In my case, it's merely under the guise of an attitude. When I was younger, I was considered shy. I was a preteen in college - they expected nothing more of me. I grew up faster than boys of my age because I felt I had to do so in order to keep the uglier side of this mental handicap a secret. It's not like I had much to fear; no one ever saw it, and no one really ever looked. I was sold on being a child genius to my adoptive father, encouraged into a family bond with him because he had the resources to lend so that I could achieve the most in life, or at least the most he saw for me. I was his best work: a child without a wife that he would have to lavish and care for and deal with nagging about how she never sees him, how he never has time for her. I was a quiet boy who never argued, had the best of manners, never cried or got into trouble. He would parade me about banquets and other posh private parties, making me hold his hand and call him 'daddy'. He would treat me with an unbound affection. It was probably cute at first, but I can tell by the skeptical looks of our audiences that he's taking it a bit too far now that I'm older.

There are times when I am obligated to voice an opinion, an opinion of a genius protégé and the fifteen year old High Commander. Occasionally it is valued above something hardly more than a parlor trick, but I rarely have a true interest in the political subjects and rumors. Yet, as always, I strengthen my vocabulary and my knowledge of such things, driven by habit.

My shy demeanor soon became more aloof as I grew up. Cold, as my father pointed out. He was the one who suggested I attend those high school years which he had been so thrilled to see me skip. He assured it would be good for my character, and in my best interest, though I honestly believe he just wanted to have the image of a child to parade around a few more years now that my maturity has gotten the better of me.

In the end, it was probably the best choice to avoid becoming stagnant in life. Personal goals do not mean much when they pass you by, as easily as they did, when you could memorize ninety-seven percent of the material you encounter. By that point in my life, all I really had was written word and mathematic facts.

It hadn't always been that way, however. In college, I lived in a dorm with a fellow freshman by the name of Yoritomo Matsuo. He was eight years my senior, born into a prosperous family related to Takeuchi Naoko, hailing from Tokyo. We kept our distance from one another at first, he assuming I was "a know-it-all brat" at the same time I myself was fearing him to be a jaded, egotistical superior. However, by second semester we began to get to know each other better. Matsuo-senpai (he encouraged a more casual suffix, but due to our age difference, I could never comfortably manage) though as awed by my photographic memory as the next person, found me, befriended me and treated me no differently than he did his own acquaintances. He was extremely outgoing and affectionate; even had no shame in calling me pet names and laughing when I would blush, but never treated me condescendingly. He even asked for my help around exam time, offering to give me as much candy as I wanted for it, and laughed when I didn't get the joke. I declined the offer and helped him anyway.

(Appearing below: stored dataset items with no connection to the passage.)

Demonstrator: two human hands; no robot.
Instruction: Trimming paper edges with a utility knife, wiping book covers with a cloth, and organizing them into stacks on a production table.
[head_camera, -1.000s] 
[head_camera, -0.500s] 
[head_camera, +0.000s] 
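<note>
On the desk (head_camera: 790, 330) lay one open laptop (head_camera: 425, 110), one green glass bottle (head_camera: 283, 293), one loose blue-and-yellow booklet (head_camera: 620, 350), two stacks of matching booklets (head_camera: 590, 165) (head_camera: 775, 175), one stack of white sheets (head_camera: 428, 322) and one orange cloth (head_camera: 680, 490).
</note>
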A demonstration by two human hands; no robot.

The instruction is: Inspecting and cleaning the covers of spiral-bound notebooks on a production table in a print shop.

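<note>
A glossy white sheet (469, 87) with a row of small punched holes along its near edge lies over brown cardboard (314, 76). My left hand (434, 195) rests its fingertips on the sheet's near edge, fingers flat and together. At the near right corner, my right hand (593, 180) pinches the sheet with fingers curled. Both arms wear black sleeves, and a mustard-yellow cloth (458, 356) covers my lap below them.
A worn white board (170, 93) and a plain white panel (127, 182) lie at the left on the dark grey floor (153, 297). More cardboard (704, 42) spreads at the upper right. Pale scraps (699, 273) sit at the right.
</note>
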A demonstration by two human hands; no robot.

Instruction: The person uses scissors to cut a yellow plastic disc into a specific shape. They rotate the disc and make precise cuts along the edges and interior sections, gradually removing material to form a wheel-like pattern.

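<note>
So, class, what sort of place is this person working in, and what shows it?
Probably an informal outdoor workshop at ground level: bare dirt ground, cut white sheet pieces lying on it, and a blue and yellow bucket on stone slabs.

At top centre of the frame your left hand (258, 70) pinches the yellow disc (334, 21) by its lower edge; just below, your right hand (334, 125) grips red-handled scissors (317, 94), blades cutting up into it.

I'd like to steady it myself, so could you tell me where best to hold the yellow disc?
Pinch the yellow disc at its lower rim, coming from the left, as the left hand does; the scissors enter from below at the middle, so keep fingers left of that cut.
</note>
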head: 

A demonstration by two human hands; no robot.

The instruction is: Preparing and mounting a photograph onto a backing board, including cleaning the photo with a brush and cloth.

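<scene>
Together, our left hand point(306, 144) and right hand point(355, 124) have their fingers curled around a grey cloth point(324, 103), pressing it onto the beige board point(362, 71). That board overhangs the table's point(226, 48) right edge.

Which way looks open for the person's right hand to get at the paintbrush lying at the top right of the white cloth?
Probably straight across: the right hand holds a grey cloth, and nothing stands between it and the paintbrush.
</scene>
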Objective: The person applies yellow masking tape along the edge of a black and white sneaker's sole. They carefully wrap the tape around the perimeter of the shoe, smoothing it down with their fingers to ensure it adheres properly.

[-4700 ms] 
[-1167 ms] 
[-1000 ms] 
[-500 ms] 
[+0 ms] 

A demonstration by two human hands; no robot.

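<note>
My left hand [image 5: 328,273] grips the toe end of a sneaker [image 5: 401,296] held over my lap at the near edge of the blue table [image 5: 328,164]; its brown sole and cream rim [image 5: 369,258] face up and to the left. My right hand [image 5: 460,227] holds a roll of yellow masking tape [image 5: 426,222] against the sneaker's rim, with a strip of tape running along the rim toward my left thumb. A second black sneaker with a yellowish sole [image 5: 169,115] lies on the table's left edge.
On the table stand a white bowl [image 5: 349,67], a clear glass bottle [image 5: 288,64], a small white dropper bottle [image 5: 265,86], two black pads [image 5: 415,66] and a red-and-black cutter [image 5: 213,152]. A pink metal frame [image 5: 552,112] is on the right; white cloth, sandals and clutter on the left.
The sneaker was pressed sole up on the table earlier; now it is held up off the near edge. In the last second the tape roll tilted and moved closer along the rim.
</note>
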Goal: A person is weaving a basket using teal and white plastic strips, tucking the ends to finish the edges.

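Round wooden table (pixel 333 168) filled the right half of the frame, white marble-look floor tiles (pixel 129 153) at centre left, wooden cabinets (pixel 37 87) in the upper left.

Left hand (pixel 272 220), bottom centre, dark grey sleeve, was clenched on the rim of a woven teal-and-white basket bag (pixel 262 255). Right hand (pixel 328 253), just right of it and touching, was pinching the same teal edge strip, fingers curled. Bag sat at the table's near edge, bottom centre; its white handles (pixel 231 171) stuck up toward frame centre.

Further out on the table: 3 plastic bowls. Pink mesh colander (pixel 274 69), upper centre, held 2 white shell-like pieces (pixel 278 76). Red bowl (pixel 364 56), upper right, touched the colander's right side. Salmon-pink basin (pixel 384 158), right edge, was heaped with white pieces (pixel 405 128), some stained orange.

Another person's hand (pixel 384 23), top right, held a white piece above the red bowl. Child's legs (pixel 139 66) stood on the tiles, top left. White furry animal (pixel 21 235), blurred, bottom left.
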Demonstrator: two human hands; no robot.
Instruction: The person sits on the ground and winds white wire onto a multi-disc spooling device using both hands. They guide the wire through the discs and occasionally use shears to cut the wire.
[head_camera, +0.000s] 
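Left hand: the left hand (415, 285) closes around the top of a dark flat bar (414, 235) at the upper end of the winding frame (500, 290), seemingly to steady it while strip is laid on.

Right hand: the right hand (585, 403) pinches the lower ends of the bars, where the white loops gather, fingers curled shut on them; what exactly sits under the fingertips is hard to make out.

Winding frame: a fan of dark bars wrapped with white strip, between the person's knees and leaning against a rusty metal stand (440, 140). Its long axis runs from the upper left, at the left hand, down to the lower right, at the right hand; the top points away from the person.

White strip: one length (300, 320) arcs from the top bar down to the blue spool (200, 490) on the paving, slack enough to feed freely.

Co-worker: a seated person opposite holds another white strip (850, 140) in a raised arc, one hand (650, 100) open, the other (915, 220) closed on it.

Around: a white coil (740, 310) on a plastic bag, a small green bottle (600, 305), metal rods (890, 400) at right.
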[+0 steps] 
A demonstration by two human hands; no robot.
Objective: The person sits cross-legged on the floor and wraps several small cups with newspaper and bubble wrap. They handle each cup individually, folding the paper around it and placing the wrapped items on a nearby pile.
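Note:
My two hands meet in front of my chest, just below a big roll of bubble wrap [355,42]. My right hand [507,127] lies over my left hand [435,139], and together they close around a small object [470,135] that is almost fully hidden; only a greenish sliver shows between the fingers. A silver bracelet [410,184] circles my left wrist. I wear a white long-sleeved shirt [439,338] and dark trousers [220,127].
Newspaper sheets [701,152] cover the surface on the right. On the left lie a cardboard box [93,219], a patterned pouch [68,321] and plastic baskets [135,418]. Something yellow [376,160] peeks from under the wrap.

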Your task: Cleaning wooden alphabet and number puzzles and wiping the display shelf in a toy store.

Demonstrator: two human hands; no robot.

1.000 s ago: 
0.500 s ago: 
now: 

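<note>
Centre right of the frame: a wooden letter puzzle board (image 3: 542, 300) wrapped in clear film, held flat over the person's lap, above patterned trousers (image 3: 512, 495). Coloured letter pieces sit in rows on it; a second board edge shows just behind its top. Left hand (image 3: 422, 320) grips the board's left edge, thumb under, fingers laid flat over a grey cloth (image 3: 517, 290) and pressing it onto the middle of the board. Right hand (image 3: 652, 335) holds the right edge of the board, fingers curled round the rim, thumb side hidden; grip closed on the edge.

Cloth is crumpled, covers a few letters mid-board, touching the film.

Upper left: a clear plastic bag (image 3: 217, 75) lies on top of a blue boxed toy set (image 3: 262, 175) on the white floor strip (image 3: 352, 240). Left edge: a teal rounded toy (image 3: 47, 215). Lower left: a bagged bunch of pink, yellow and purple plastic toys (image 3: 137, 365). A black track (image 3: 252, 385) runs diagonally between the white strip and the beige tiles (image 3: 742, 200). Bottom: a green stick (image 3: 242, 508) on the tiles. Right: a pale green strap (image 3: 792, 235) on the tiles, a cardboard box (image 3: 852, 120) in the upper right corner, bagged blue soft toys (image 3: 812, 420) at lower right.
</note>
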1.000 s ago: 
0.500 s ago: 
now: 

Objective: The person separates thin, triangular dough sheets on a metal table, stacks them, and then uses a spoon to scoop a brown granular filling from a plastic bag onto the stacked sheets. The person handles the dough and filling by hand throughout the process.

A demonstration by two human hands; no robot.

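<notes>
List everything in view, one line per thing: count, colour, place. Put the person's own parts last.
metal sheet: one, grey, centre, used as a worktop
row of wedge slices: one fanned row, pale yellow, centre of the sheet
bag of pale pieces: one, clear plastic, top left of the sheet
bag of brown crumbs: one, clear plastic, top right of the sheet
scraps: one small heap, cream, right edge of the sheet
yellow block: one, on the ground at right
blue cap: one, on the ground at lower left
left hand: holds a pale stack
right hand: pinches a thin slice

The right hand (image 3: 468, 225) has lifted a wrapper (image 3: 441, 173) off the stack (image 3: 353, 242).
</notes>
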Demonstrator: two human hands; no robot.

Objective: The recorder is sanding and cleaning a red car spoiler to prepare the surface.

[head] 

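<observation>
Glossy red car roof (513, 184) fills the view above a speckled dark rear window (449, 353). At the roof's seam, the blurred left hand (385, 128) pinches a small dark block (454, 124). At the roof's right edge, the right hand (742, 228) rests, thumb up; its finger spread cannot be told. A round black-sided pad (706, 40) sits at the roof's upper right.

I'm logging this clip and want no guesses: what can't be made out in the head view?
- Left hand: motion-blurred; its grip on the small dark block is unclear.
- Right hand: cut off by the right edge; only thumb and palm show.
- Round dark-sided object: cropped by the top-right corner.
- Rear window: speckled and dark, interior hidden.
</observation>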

By our second year, I considered him my first childhood friend, and he was astonished at how much I opened up to him from the shy, studious boy he first met. Of course, he had other friends and spent time with them, giving me the private time that I still depended on. He occasionally introduced me to his friends, encouraging me to get out more, but I've never been too social unless the situations requires and never offered more than a friendly greeting.

The people I saw him with varied from time to time, and I really didn't pay much attention. However, halfway threw the first semester of out third year, he introduced me to a second year who had transferred from Kyoritsu Chemical University - Daisuke Maita. The boy was of a shorter, more delicate stature than Matsuo, and his lineage richer. While Matsuo's eyes were a gunmetal, and his hair often a mess of brown, Daisuke had the raven hair and deep ebony eyes of a classic Japanese. His eyes especially - their depths were in-comprehendable, but so very expressionate, set perfectly surrounded by dark lashes, that I found him rather captivating in appearance. And it didn't seem strange at all - Matsuo often seemed to simply stare at him, especially during the times he insisted on making us dinner (something he tried at least once a week).

Daisuke seemed to become the center of Matsuo's world over the next few months, to the point I rarely saw him with any of his other friends. Daisuke was friendly to me from the start, and treated me much the same as Matsuo did, so I didn't mind seeing him so often in our room. He taught me how to cook as well, since Matsuo certainly lacked the skill.

Two months later, one of my classes let out early, so I headed up to the dorm believing I would have it to myself until later in that afternoon. I walked inside greetinglessly, thinking nothing of the extra pairs of shoes at the entrance but having a bit of an off feeling that I couldn't quite place. I walked down the short hallway that split Matsuo's room from mine when I caught the faintest sound coming from the cracked door to my left. In a double take, the scene was imprinted into my mind for the rest of eternity - the two of them were stripped bare but for Matsuo's socks, clinging to each other's bodies, striped with gold from the sunlit blinds, taut and slick with sweat. Daisuke's slender thighs were pulled up and wrapped high around Matsuo's waist, back arching to the point it craned his delicate throat, and Matsuo was buried to the hilt within him. I was stunned, and found myself frozen in the hall to watch them ride out wave after wave of a pleasure I was too young to even comprehend. I had become comfortable enough with my peers to feel not so out of place among them, but in that lone instant, I felt my awkward species couldn't even compare to these beautiful, knowledgeable creatures and their foreign rituals.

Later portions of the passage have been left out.